Description of the task:
An exact reprint of the listing is required, with no pictures included.

== Segment start ==

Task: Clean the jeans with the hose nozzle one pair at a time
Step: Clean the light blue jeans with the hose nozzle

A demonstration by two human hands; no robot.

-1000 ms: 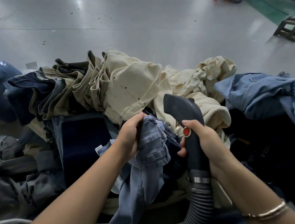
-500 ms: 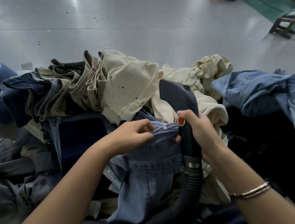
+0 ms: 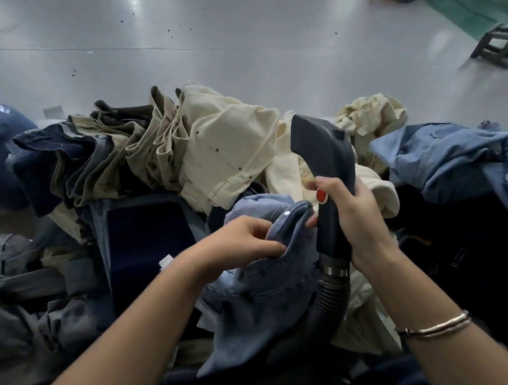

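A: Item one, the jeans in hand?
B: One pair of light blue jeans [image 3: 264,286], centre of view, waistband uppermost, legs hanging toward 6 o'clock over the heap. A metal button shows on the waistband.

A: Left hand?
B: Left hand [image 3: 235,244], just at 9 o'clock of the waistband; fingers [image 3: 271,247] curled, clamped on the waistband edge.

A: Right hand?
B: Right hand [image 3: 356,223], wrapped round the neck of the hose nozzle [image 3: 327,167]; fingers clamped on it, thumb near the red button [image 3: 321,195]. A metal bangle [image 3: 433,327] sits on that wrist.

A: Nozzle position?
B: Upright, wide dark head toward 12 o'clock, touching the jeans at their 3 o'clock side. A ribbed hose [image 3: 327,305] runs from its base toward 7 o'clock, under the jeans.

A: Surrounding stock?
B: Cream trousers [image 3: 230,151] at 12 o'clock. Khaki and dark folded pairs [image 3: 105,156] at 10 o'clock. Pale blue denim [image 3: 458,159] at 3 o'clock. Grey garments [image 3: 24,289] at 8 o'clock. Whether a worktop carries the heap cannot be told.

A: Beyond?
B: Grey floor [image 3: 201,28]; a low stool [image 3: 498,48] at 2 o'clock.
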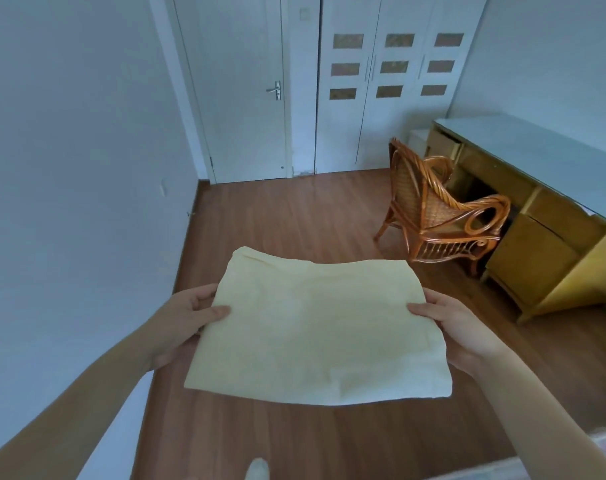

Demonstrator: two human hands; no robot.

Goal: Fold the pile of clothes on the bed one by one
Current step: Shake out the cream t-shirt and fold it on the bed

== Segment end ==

Response to the exercise:
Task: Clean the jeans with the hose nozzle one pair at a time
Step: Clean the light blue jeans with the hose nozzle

A demonstration by two human hands; no robot.

-1000 ms: 
-500 ms: 
+0 ms: 

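A: Item one, the jeans in hand?
B: One pair of light blue jeans [image 3: 264,286], centre of view, waistband uppermost, legs hanging toward 6 o'clock over the heap. A metal button shows on the waistband.

A: Left hand?
B: Left hand [image 3: 235,244], just at 9 o'clock of the waistband; fingers [image 3: 271,247] curled, clamped on the waistband edge.

A: Right hand?
B: Right hand [image 3: 356,223], wrapped round the neck of the hose nozzle [image 3: 327,167]; fingers clamped on it, thumb near the red button [image 3: 321,195]. A metal bangle [image 3: 433,327] sits on that wrist.

A: Nozzle position?
B: Upright, wide dark head toward 12 o'clock, touching the jeans at their 3 o'clock side. A ribbed hose [image 3: 327,305] runs from its base toward 7 o'clock, under the jeans.

A: Surrounding stock?
B: Cream trousers [image 3: 230,151] at 12 o'clock. Khaki and dark folded pairs [image 3: 105,156] at 10 o'clock. Pale blue denim [image 3: 458,159] at 3 o'clock. Grey garments [image 3: 24,289] at 8 o'clock. Whether a worktop carries the heap cannot be told.

A: Beyond?
B: Grey floor [image 3: 201,28]; a low stool [image 3: 498,48] at 2 o'clock.
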
Demonstrator: two human hands; no robot.

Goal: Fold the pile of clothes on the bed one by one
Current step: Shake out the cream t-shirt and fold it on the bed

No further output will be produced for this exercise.